El Chafarino apretó los labios.
-¿Estás seguro, Guaqui?
-Sí. En aquel momento pensé que se había confundío, pero ahora me mosquea una pechá.
-En efecto, es muy raro que ya entonces hiciera esa afirmación. Pero a ti tiene que verte un médico y… Hay un asunto que me viene preocupando hace varios días. Tú desertaste de la Legión; aunque todavía no te hayas llevado un disgusto con ese antecedente, en estos momentos debería preocuparte, y mucho. Lo que está pasando con ese encantador de serpientes de Alemania puede tener consecuencias en España. Sus discursos apuntan a que tiene ambiciones territoriales en todas sus fronteras, lo que sumado a su locura evidente, podría llevarlo a intentar invasiones en busca del expansionismo alemán. Eso desataría una guerra, por fuerza; y si Alemania entra en guerra, se cobrará con creces la ayuda que le dio a Franco. Así que no te extrañe si se meten en averiguaciones y se dan cuenta de que eres un desertor. No parece que tengas nadie más a quien pedir ayuda que ese quinqui indeseable. ¿Sabes dónde vive?
-Más o menos. Dicen que se ha apoderao de un caserón de la calle Cuarteles.
-Pues escríbele una nota y que vaya este amigo tuyo a traerlo.
-Vale.
Una vez que Fali se ausentó, Joaquín habló bajito:
-Se me van a revolver las tripas cuando lo vea entrar.
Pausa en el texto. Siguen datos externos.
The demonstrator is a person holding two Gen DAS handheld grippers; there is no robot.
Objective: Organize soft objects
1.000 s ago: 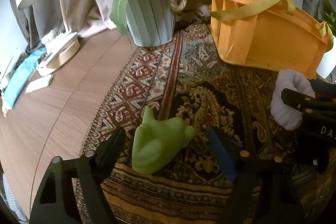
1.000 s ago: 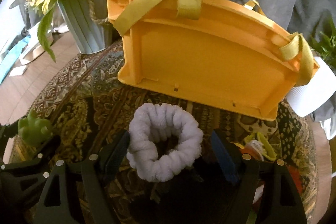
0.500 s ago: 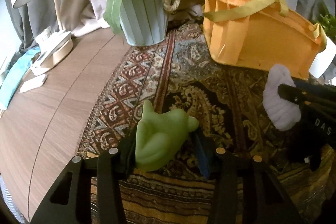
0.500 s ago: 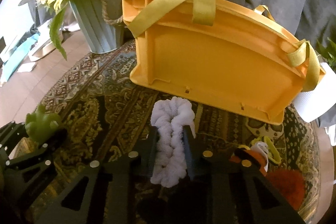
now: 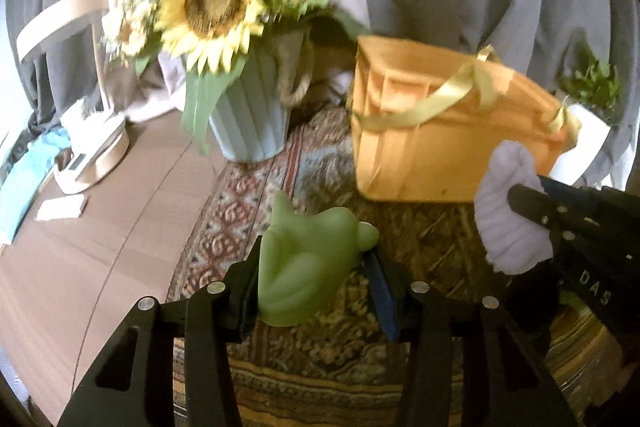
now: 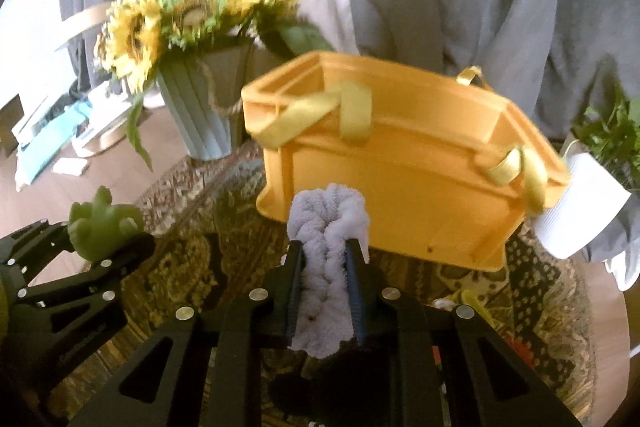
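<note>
a: with both grippers loaded, this reads as the carry step. left gripper (image 5: 316, 291) is clamped on the green squishy toy (image 5: 308, 263), right gripper (image 6: 324, 291) squeezed tight on the white fluffy scrunchie (image 6: 326, 247).
b: where relative to the yellow basket (image 6: 400, 187)?
a: both items sit just in front of its near wall, off the patterned rug (image 5: 420, 247). toy is off the basket's left corner, scrunchie at the middle of the wall.
b: next move?
a: likely up over the rim, then release inside. straps (image 6: 352, 115) drape across the opening, so they need clearing.
</note>
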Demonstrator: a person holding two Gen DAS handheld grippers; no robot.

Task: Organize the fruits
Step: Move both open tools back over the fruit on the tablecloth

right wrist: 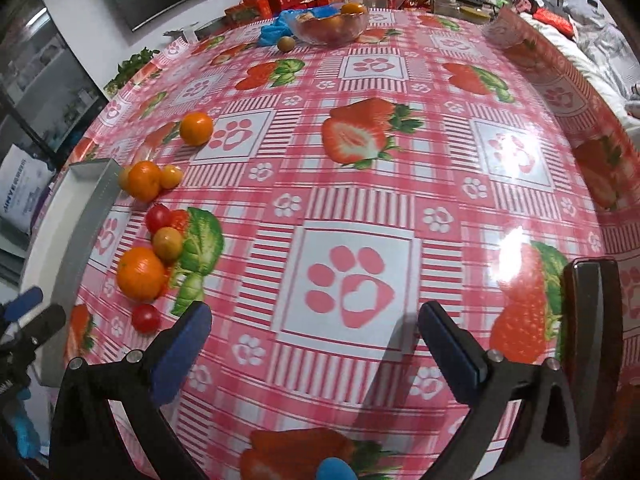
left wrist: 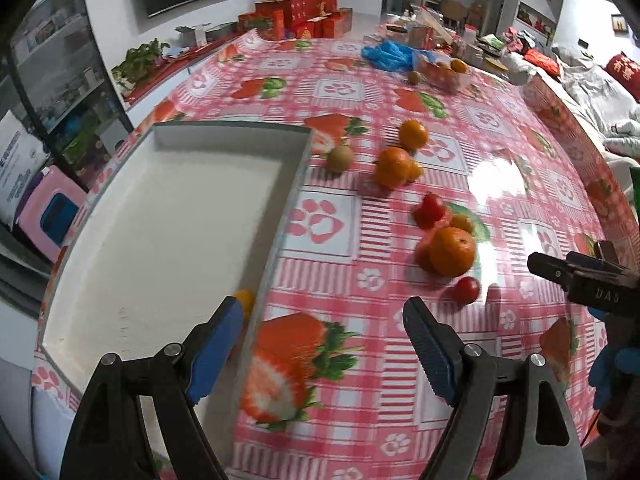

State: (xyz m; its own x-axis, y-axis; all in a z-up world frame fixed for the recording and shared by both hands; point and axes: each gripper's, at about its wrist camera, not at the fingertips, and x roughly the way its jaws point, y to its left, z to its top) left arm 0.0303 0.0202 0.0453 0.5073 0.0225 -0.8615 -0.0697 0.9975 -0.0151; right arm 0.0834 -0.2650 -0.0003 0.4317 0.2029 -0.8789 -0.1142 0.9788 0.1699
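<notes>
Both grippers are hanging released, nothing between their jaws: left gripper (left wrist: 324,356) straddling the tray (left wrist: 168,216) wall, right gripper (right wrist: 316,344) over bare tablecloth (right wrist: 400,160). Loose fruits (left wrist: 452,252) are lying toward one o'clock from the left gripper, beside the tray, a fruit bowl (right wrist: 332,26) sitting farthest.

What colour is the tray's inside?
White, with grey walls; the tray shows best in the left wrist view.

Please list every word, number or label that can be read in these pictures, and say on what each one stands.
"DAS" (last letter unsure): on the black right gripper.
Red cushion: light characters, too blurred to read.
Red boxes: print too small to read.
White bag: blue print, blurred.
</notes>
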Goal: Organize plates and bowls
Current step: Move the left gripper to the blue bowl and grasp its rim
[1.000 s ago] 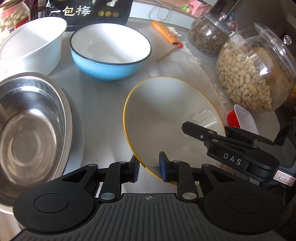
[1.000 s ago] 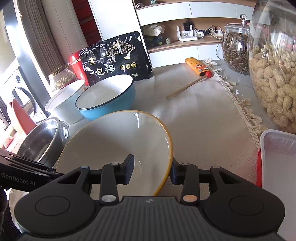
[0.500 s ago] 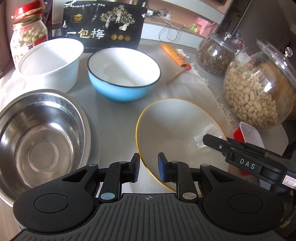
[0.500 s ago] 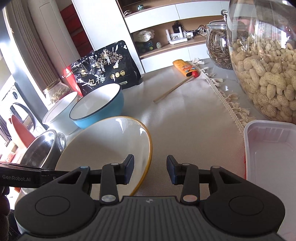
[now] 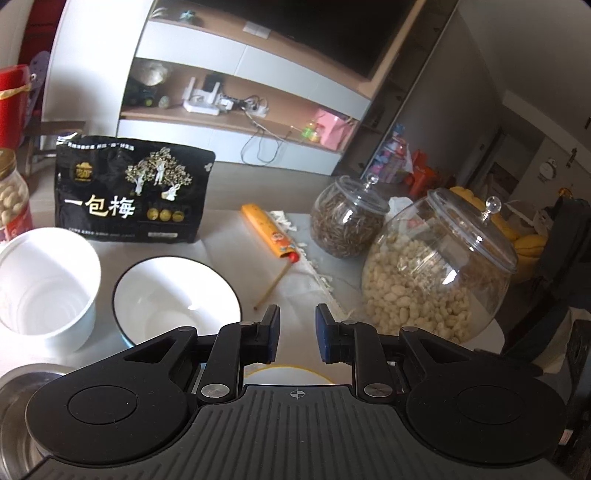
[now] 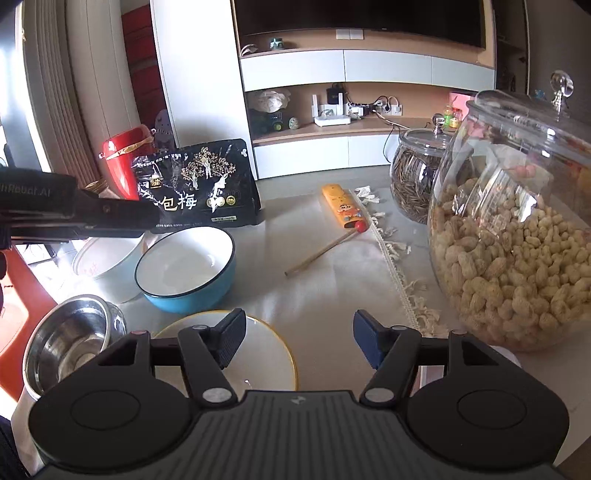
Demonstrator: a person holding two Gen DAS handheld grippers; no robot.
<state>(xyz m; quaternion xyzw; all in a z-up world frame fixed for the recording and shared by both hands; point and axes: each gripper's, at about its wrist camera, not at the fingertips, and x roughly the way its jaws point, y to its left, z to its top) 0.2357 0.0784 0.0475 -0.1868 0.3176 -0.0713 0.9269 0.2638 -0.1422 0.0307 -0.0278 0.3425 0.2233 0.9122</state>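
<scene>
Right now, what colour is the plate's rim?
Yellow, around a white plate; the right wrist view shows it best.

A big dark TV hangs on the back wall. Under it sits a white and wood shelf unit holding small gadgets and wires. A white wall post stands left. Daylight shines on the grey surface.
</scene>
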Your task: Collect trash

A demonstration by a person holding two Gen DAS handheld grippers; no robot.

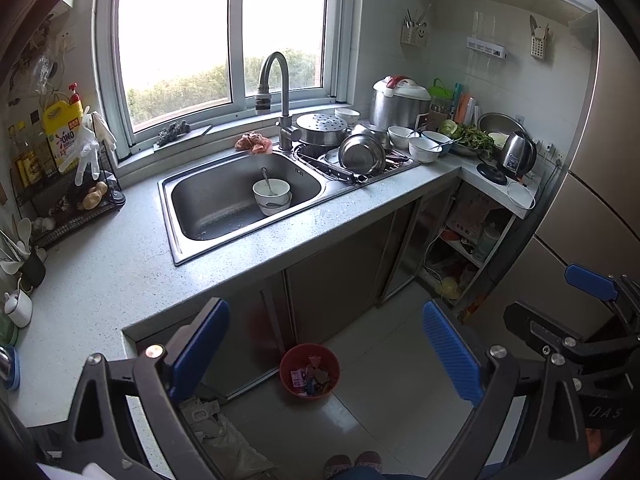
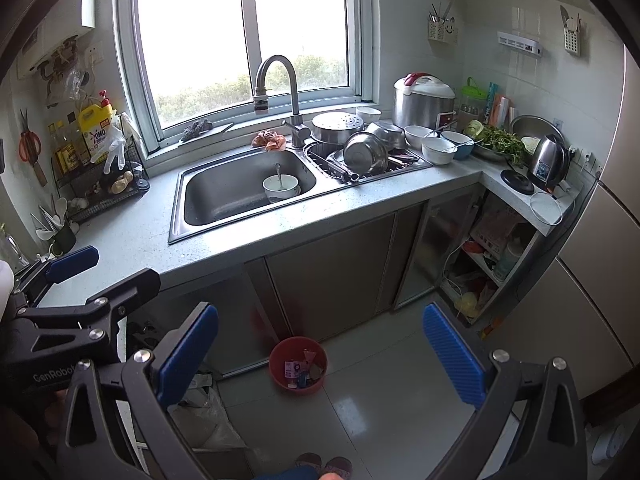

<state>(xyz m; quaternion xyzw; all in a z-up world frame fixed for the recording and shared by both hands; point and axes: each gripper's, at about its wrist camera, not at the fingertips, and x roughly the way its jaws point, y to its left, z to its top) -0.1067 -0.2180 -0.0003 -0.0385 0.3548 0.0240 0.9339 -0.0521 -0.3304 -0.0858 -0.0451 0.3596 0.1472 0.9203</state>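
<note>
Both your claws, left claw and right claw, are spread, empty. Red trash bin sits on the floor by the cabinet; a careless rim grab could tip it.

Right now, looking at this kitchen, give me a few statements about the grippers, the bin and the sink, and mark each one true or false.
1. The red bin stands on the floor in front of the cabinets. True.
2. The bin is empty. False: packaging and scraps lie inside it.
3. The left gripper is open and holds nothing. True.
4. The right gripper is shut on a piece of trash. False: its jaws stand wide apart with nothing between them.
5. A white bowl with a spoon in it sits in the sink. True.
6. The kettle stands on the windowsill. False: it stands on the counter at the far right corner.
</note>
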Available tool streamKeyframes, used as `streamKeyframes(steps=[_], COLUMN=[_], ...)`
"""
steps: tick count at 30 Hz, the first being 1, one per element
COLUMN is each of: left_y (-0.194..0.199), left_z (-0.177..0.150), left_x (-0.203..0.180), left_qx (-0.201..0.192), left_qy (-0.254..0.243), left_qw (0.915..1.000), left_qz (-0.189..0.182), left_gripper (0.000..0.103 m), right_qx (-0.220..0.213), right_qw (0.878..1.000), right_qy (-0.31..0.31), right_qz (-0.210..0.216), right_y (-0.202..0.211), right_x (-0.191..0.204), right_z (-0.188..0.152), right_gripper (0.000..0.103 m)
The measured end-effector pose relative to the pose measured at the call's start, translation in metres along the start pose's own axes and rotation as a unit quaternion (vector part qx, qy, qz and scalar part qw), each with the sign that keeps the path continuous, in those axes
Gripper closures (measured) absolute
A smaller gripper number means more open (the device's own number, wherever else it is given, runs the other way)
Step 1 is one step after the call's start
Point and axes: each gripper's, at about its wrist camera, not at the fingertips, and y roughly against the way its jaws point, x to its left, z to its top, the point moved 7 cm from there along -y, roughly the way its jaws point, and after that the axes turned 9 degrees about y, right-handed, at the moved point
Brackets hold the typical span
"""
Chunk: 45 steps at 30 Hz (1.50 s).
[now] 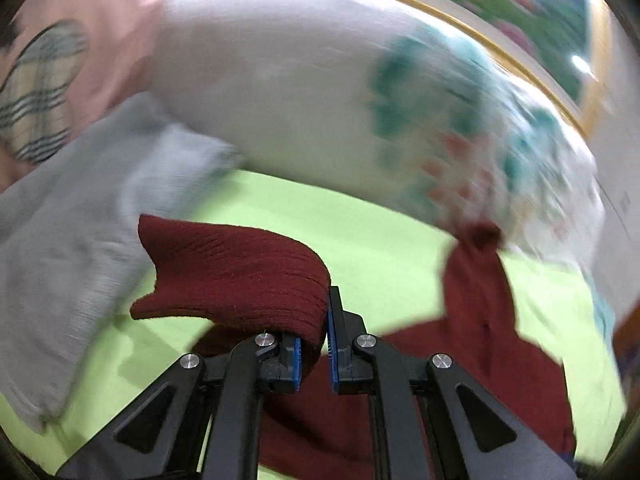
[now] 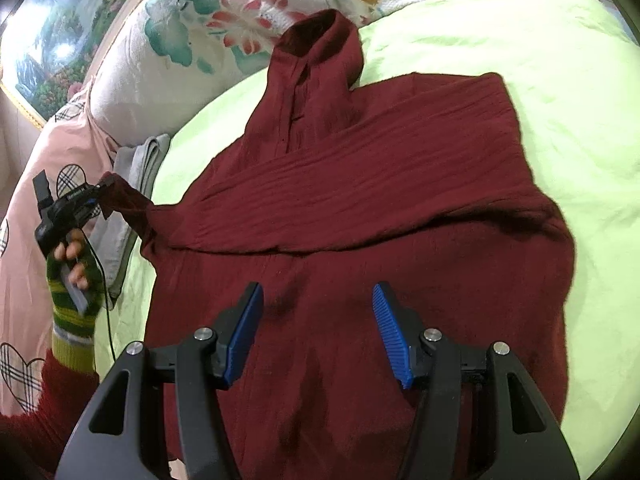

No voy a conseguir decirle ná más que preguntarle por mi hermana Inma.
-No lo hagas –aconsejó el Chafarino-. Ahora, lo urgente es que te recuperes de esta paliza y conseguir que ese quinqui se ponga en marcha para evitar que te manden a la Legión, al calabozo y, a continuación, a la guerra. Lo de tu hermana podrás gestionarlo mejor si andas sobre tus pies.
-Tiene usted razón, Omar; es que, pa colmo de los colmos, he visto al niñato aquél, el hijo del barbero, el fascista que tanto daño nos hizo a tós. Ahora que mandan los suyos, querrá arrancarme los dos huevos porque yo le arranqué uno. No sé si me vio, pero imagino que me habrá reconocío en los periódicos del otro día. De ese puede esperarse lo peor; también habría que recordárselo al Mani. Pero las túrdigas me están pidiendo a gritos que vaya a buscar a mi Inma.
-¿Tienes idea de dónde vive tu hermana?
-No. Sólo sé dónde trabaja.
-¿Crees que volverá a ese lupanar, después de lo que ha pasado esta tarde? Si le queda algo de raciocinio, juraría que va a poner toda la distancia que pueda de por medio. No puedes emprender su búsqueda sin datos. Nadie con dos dedos de frente embarca en una nave que no sabe a dónde va. Acuérdate de que el mismísimo dios de la mar, Poseidón, traza meticulosamente sus planes antes de meterse en guerras con sus hermanos. Lo primero que tienes que hacer es entrar en averiguaciones, inclusive con Quini; si hace dos años ya sabía que Inma no había muerto, sólo cinco días después de que tú la creyeras muerta, seguro que no será lo único que sepa. Echa mano de la calma de tu apodo y tu temperamento, y trágate este asunto pero no bajes la guardia. Si no te crees capaz de camelar a Quini, para servirte de sus influencias y evitar que te alisten, y sonsacarle sobre tu hermana, finge que estás medio inconsciente y déjamelo a mí, que te conozco demasiado bien.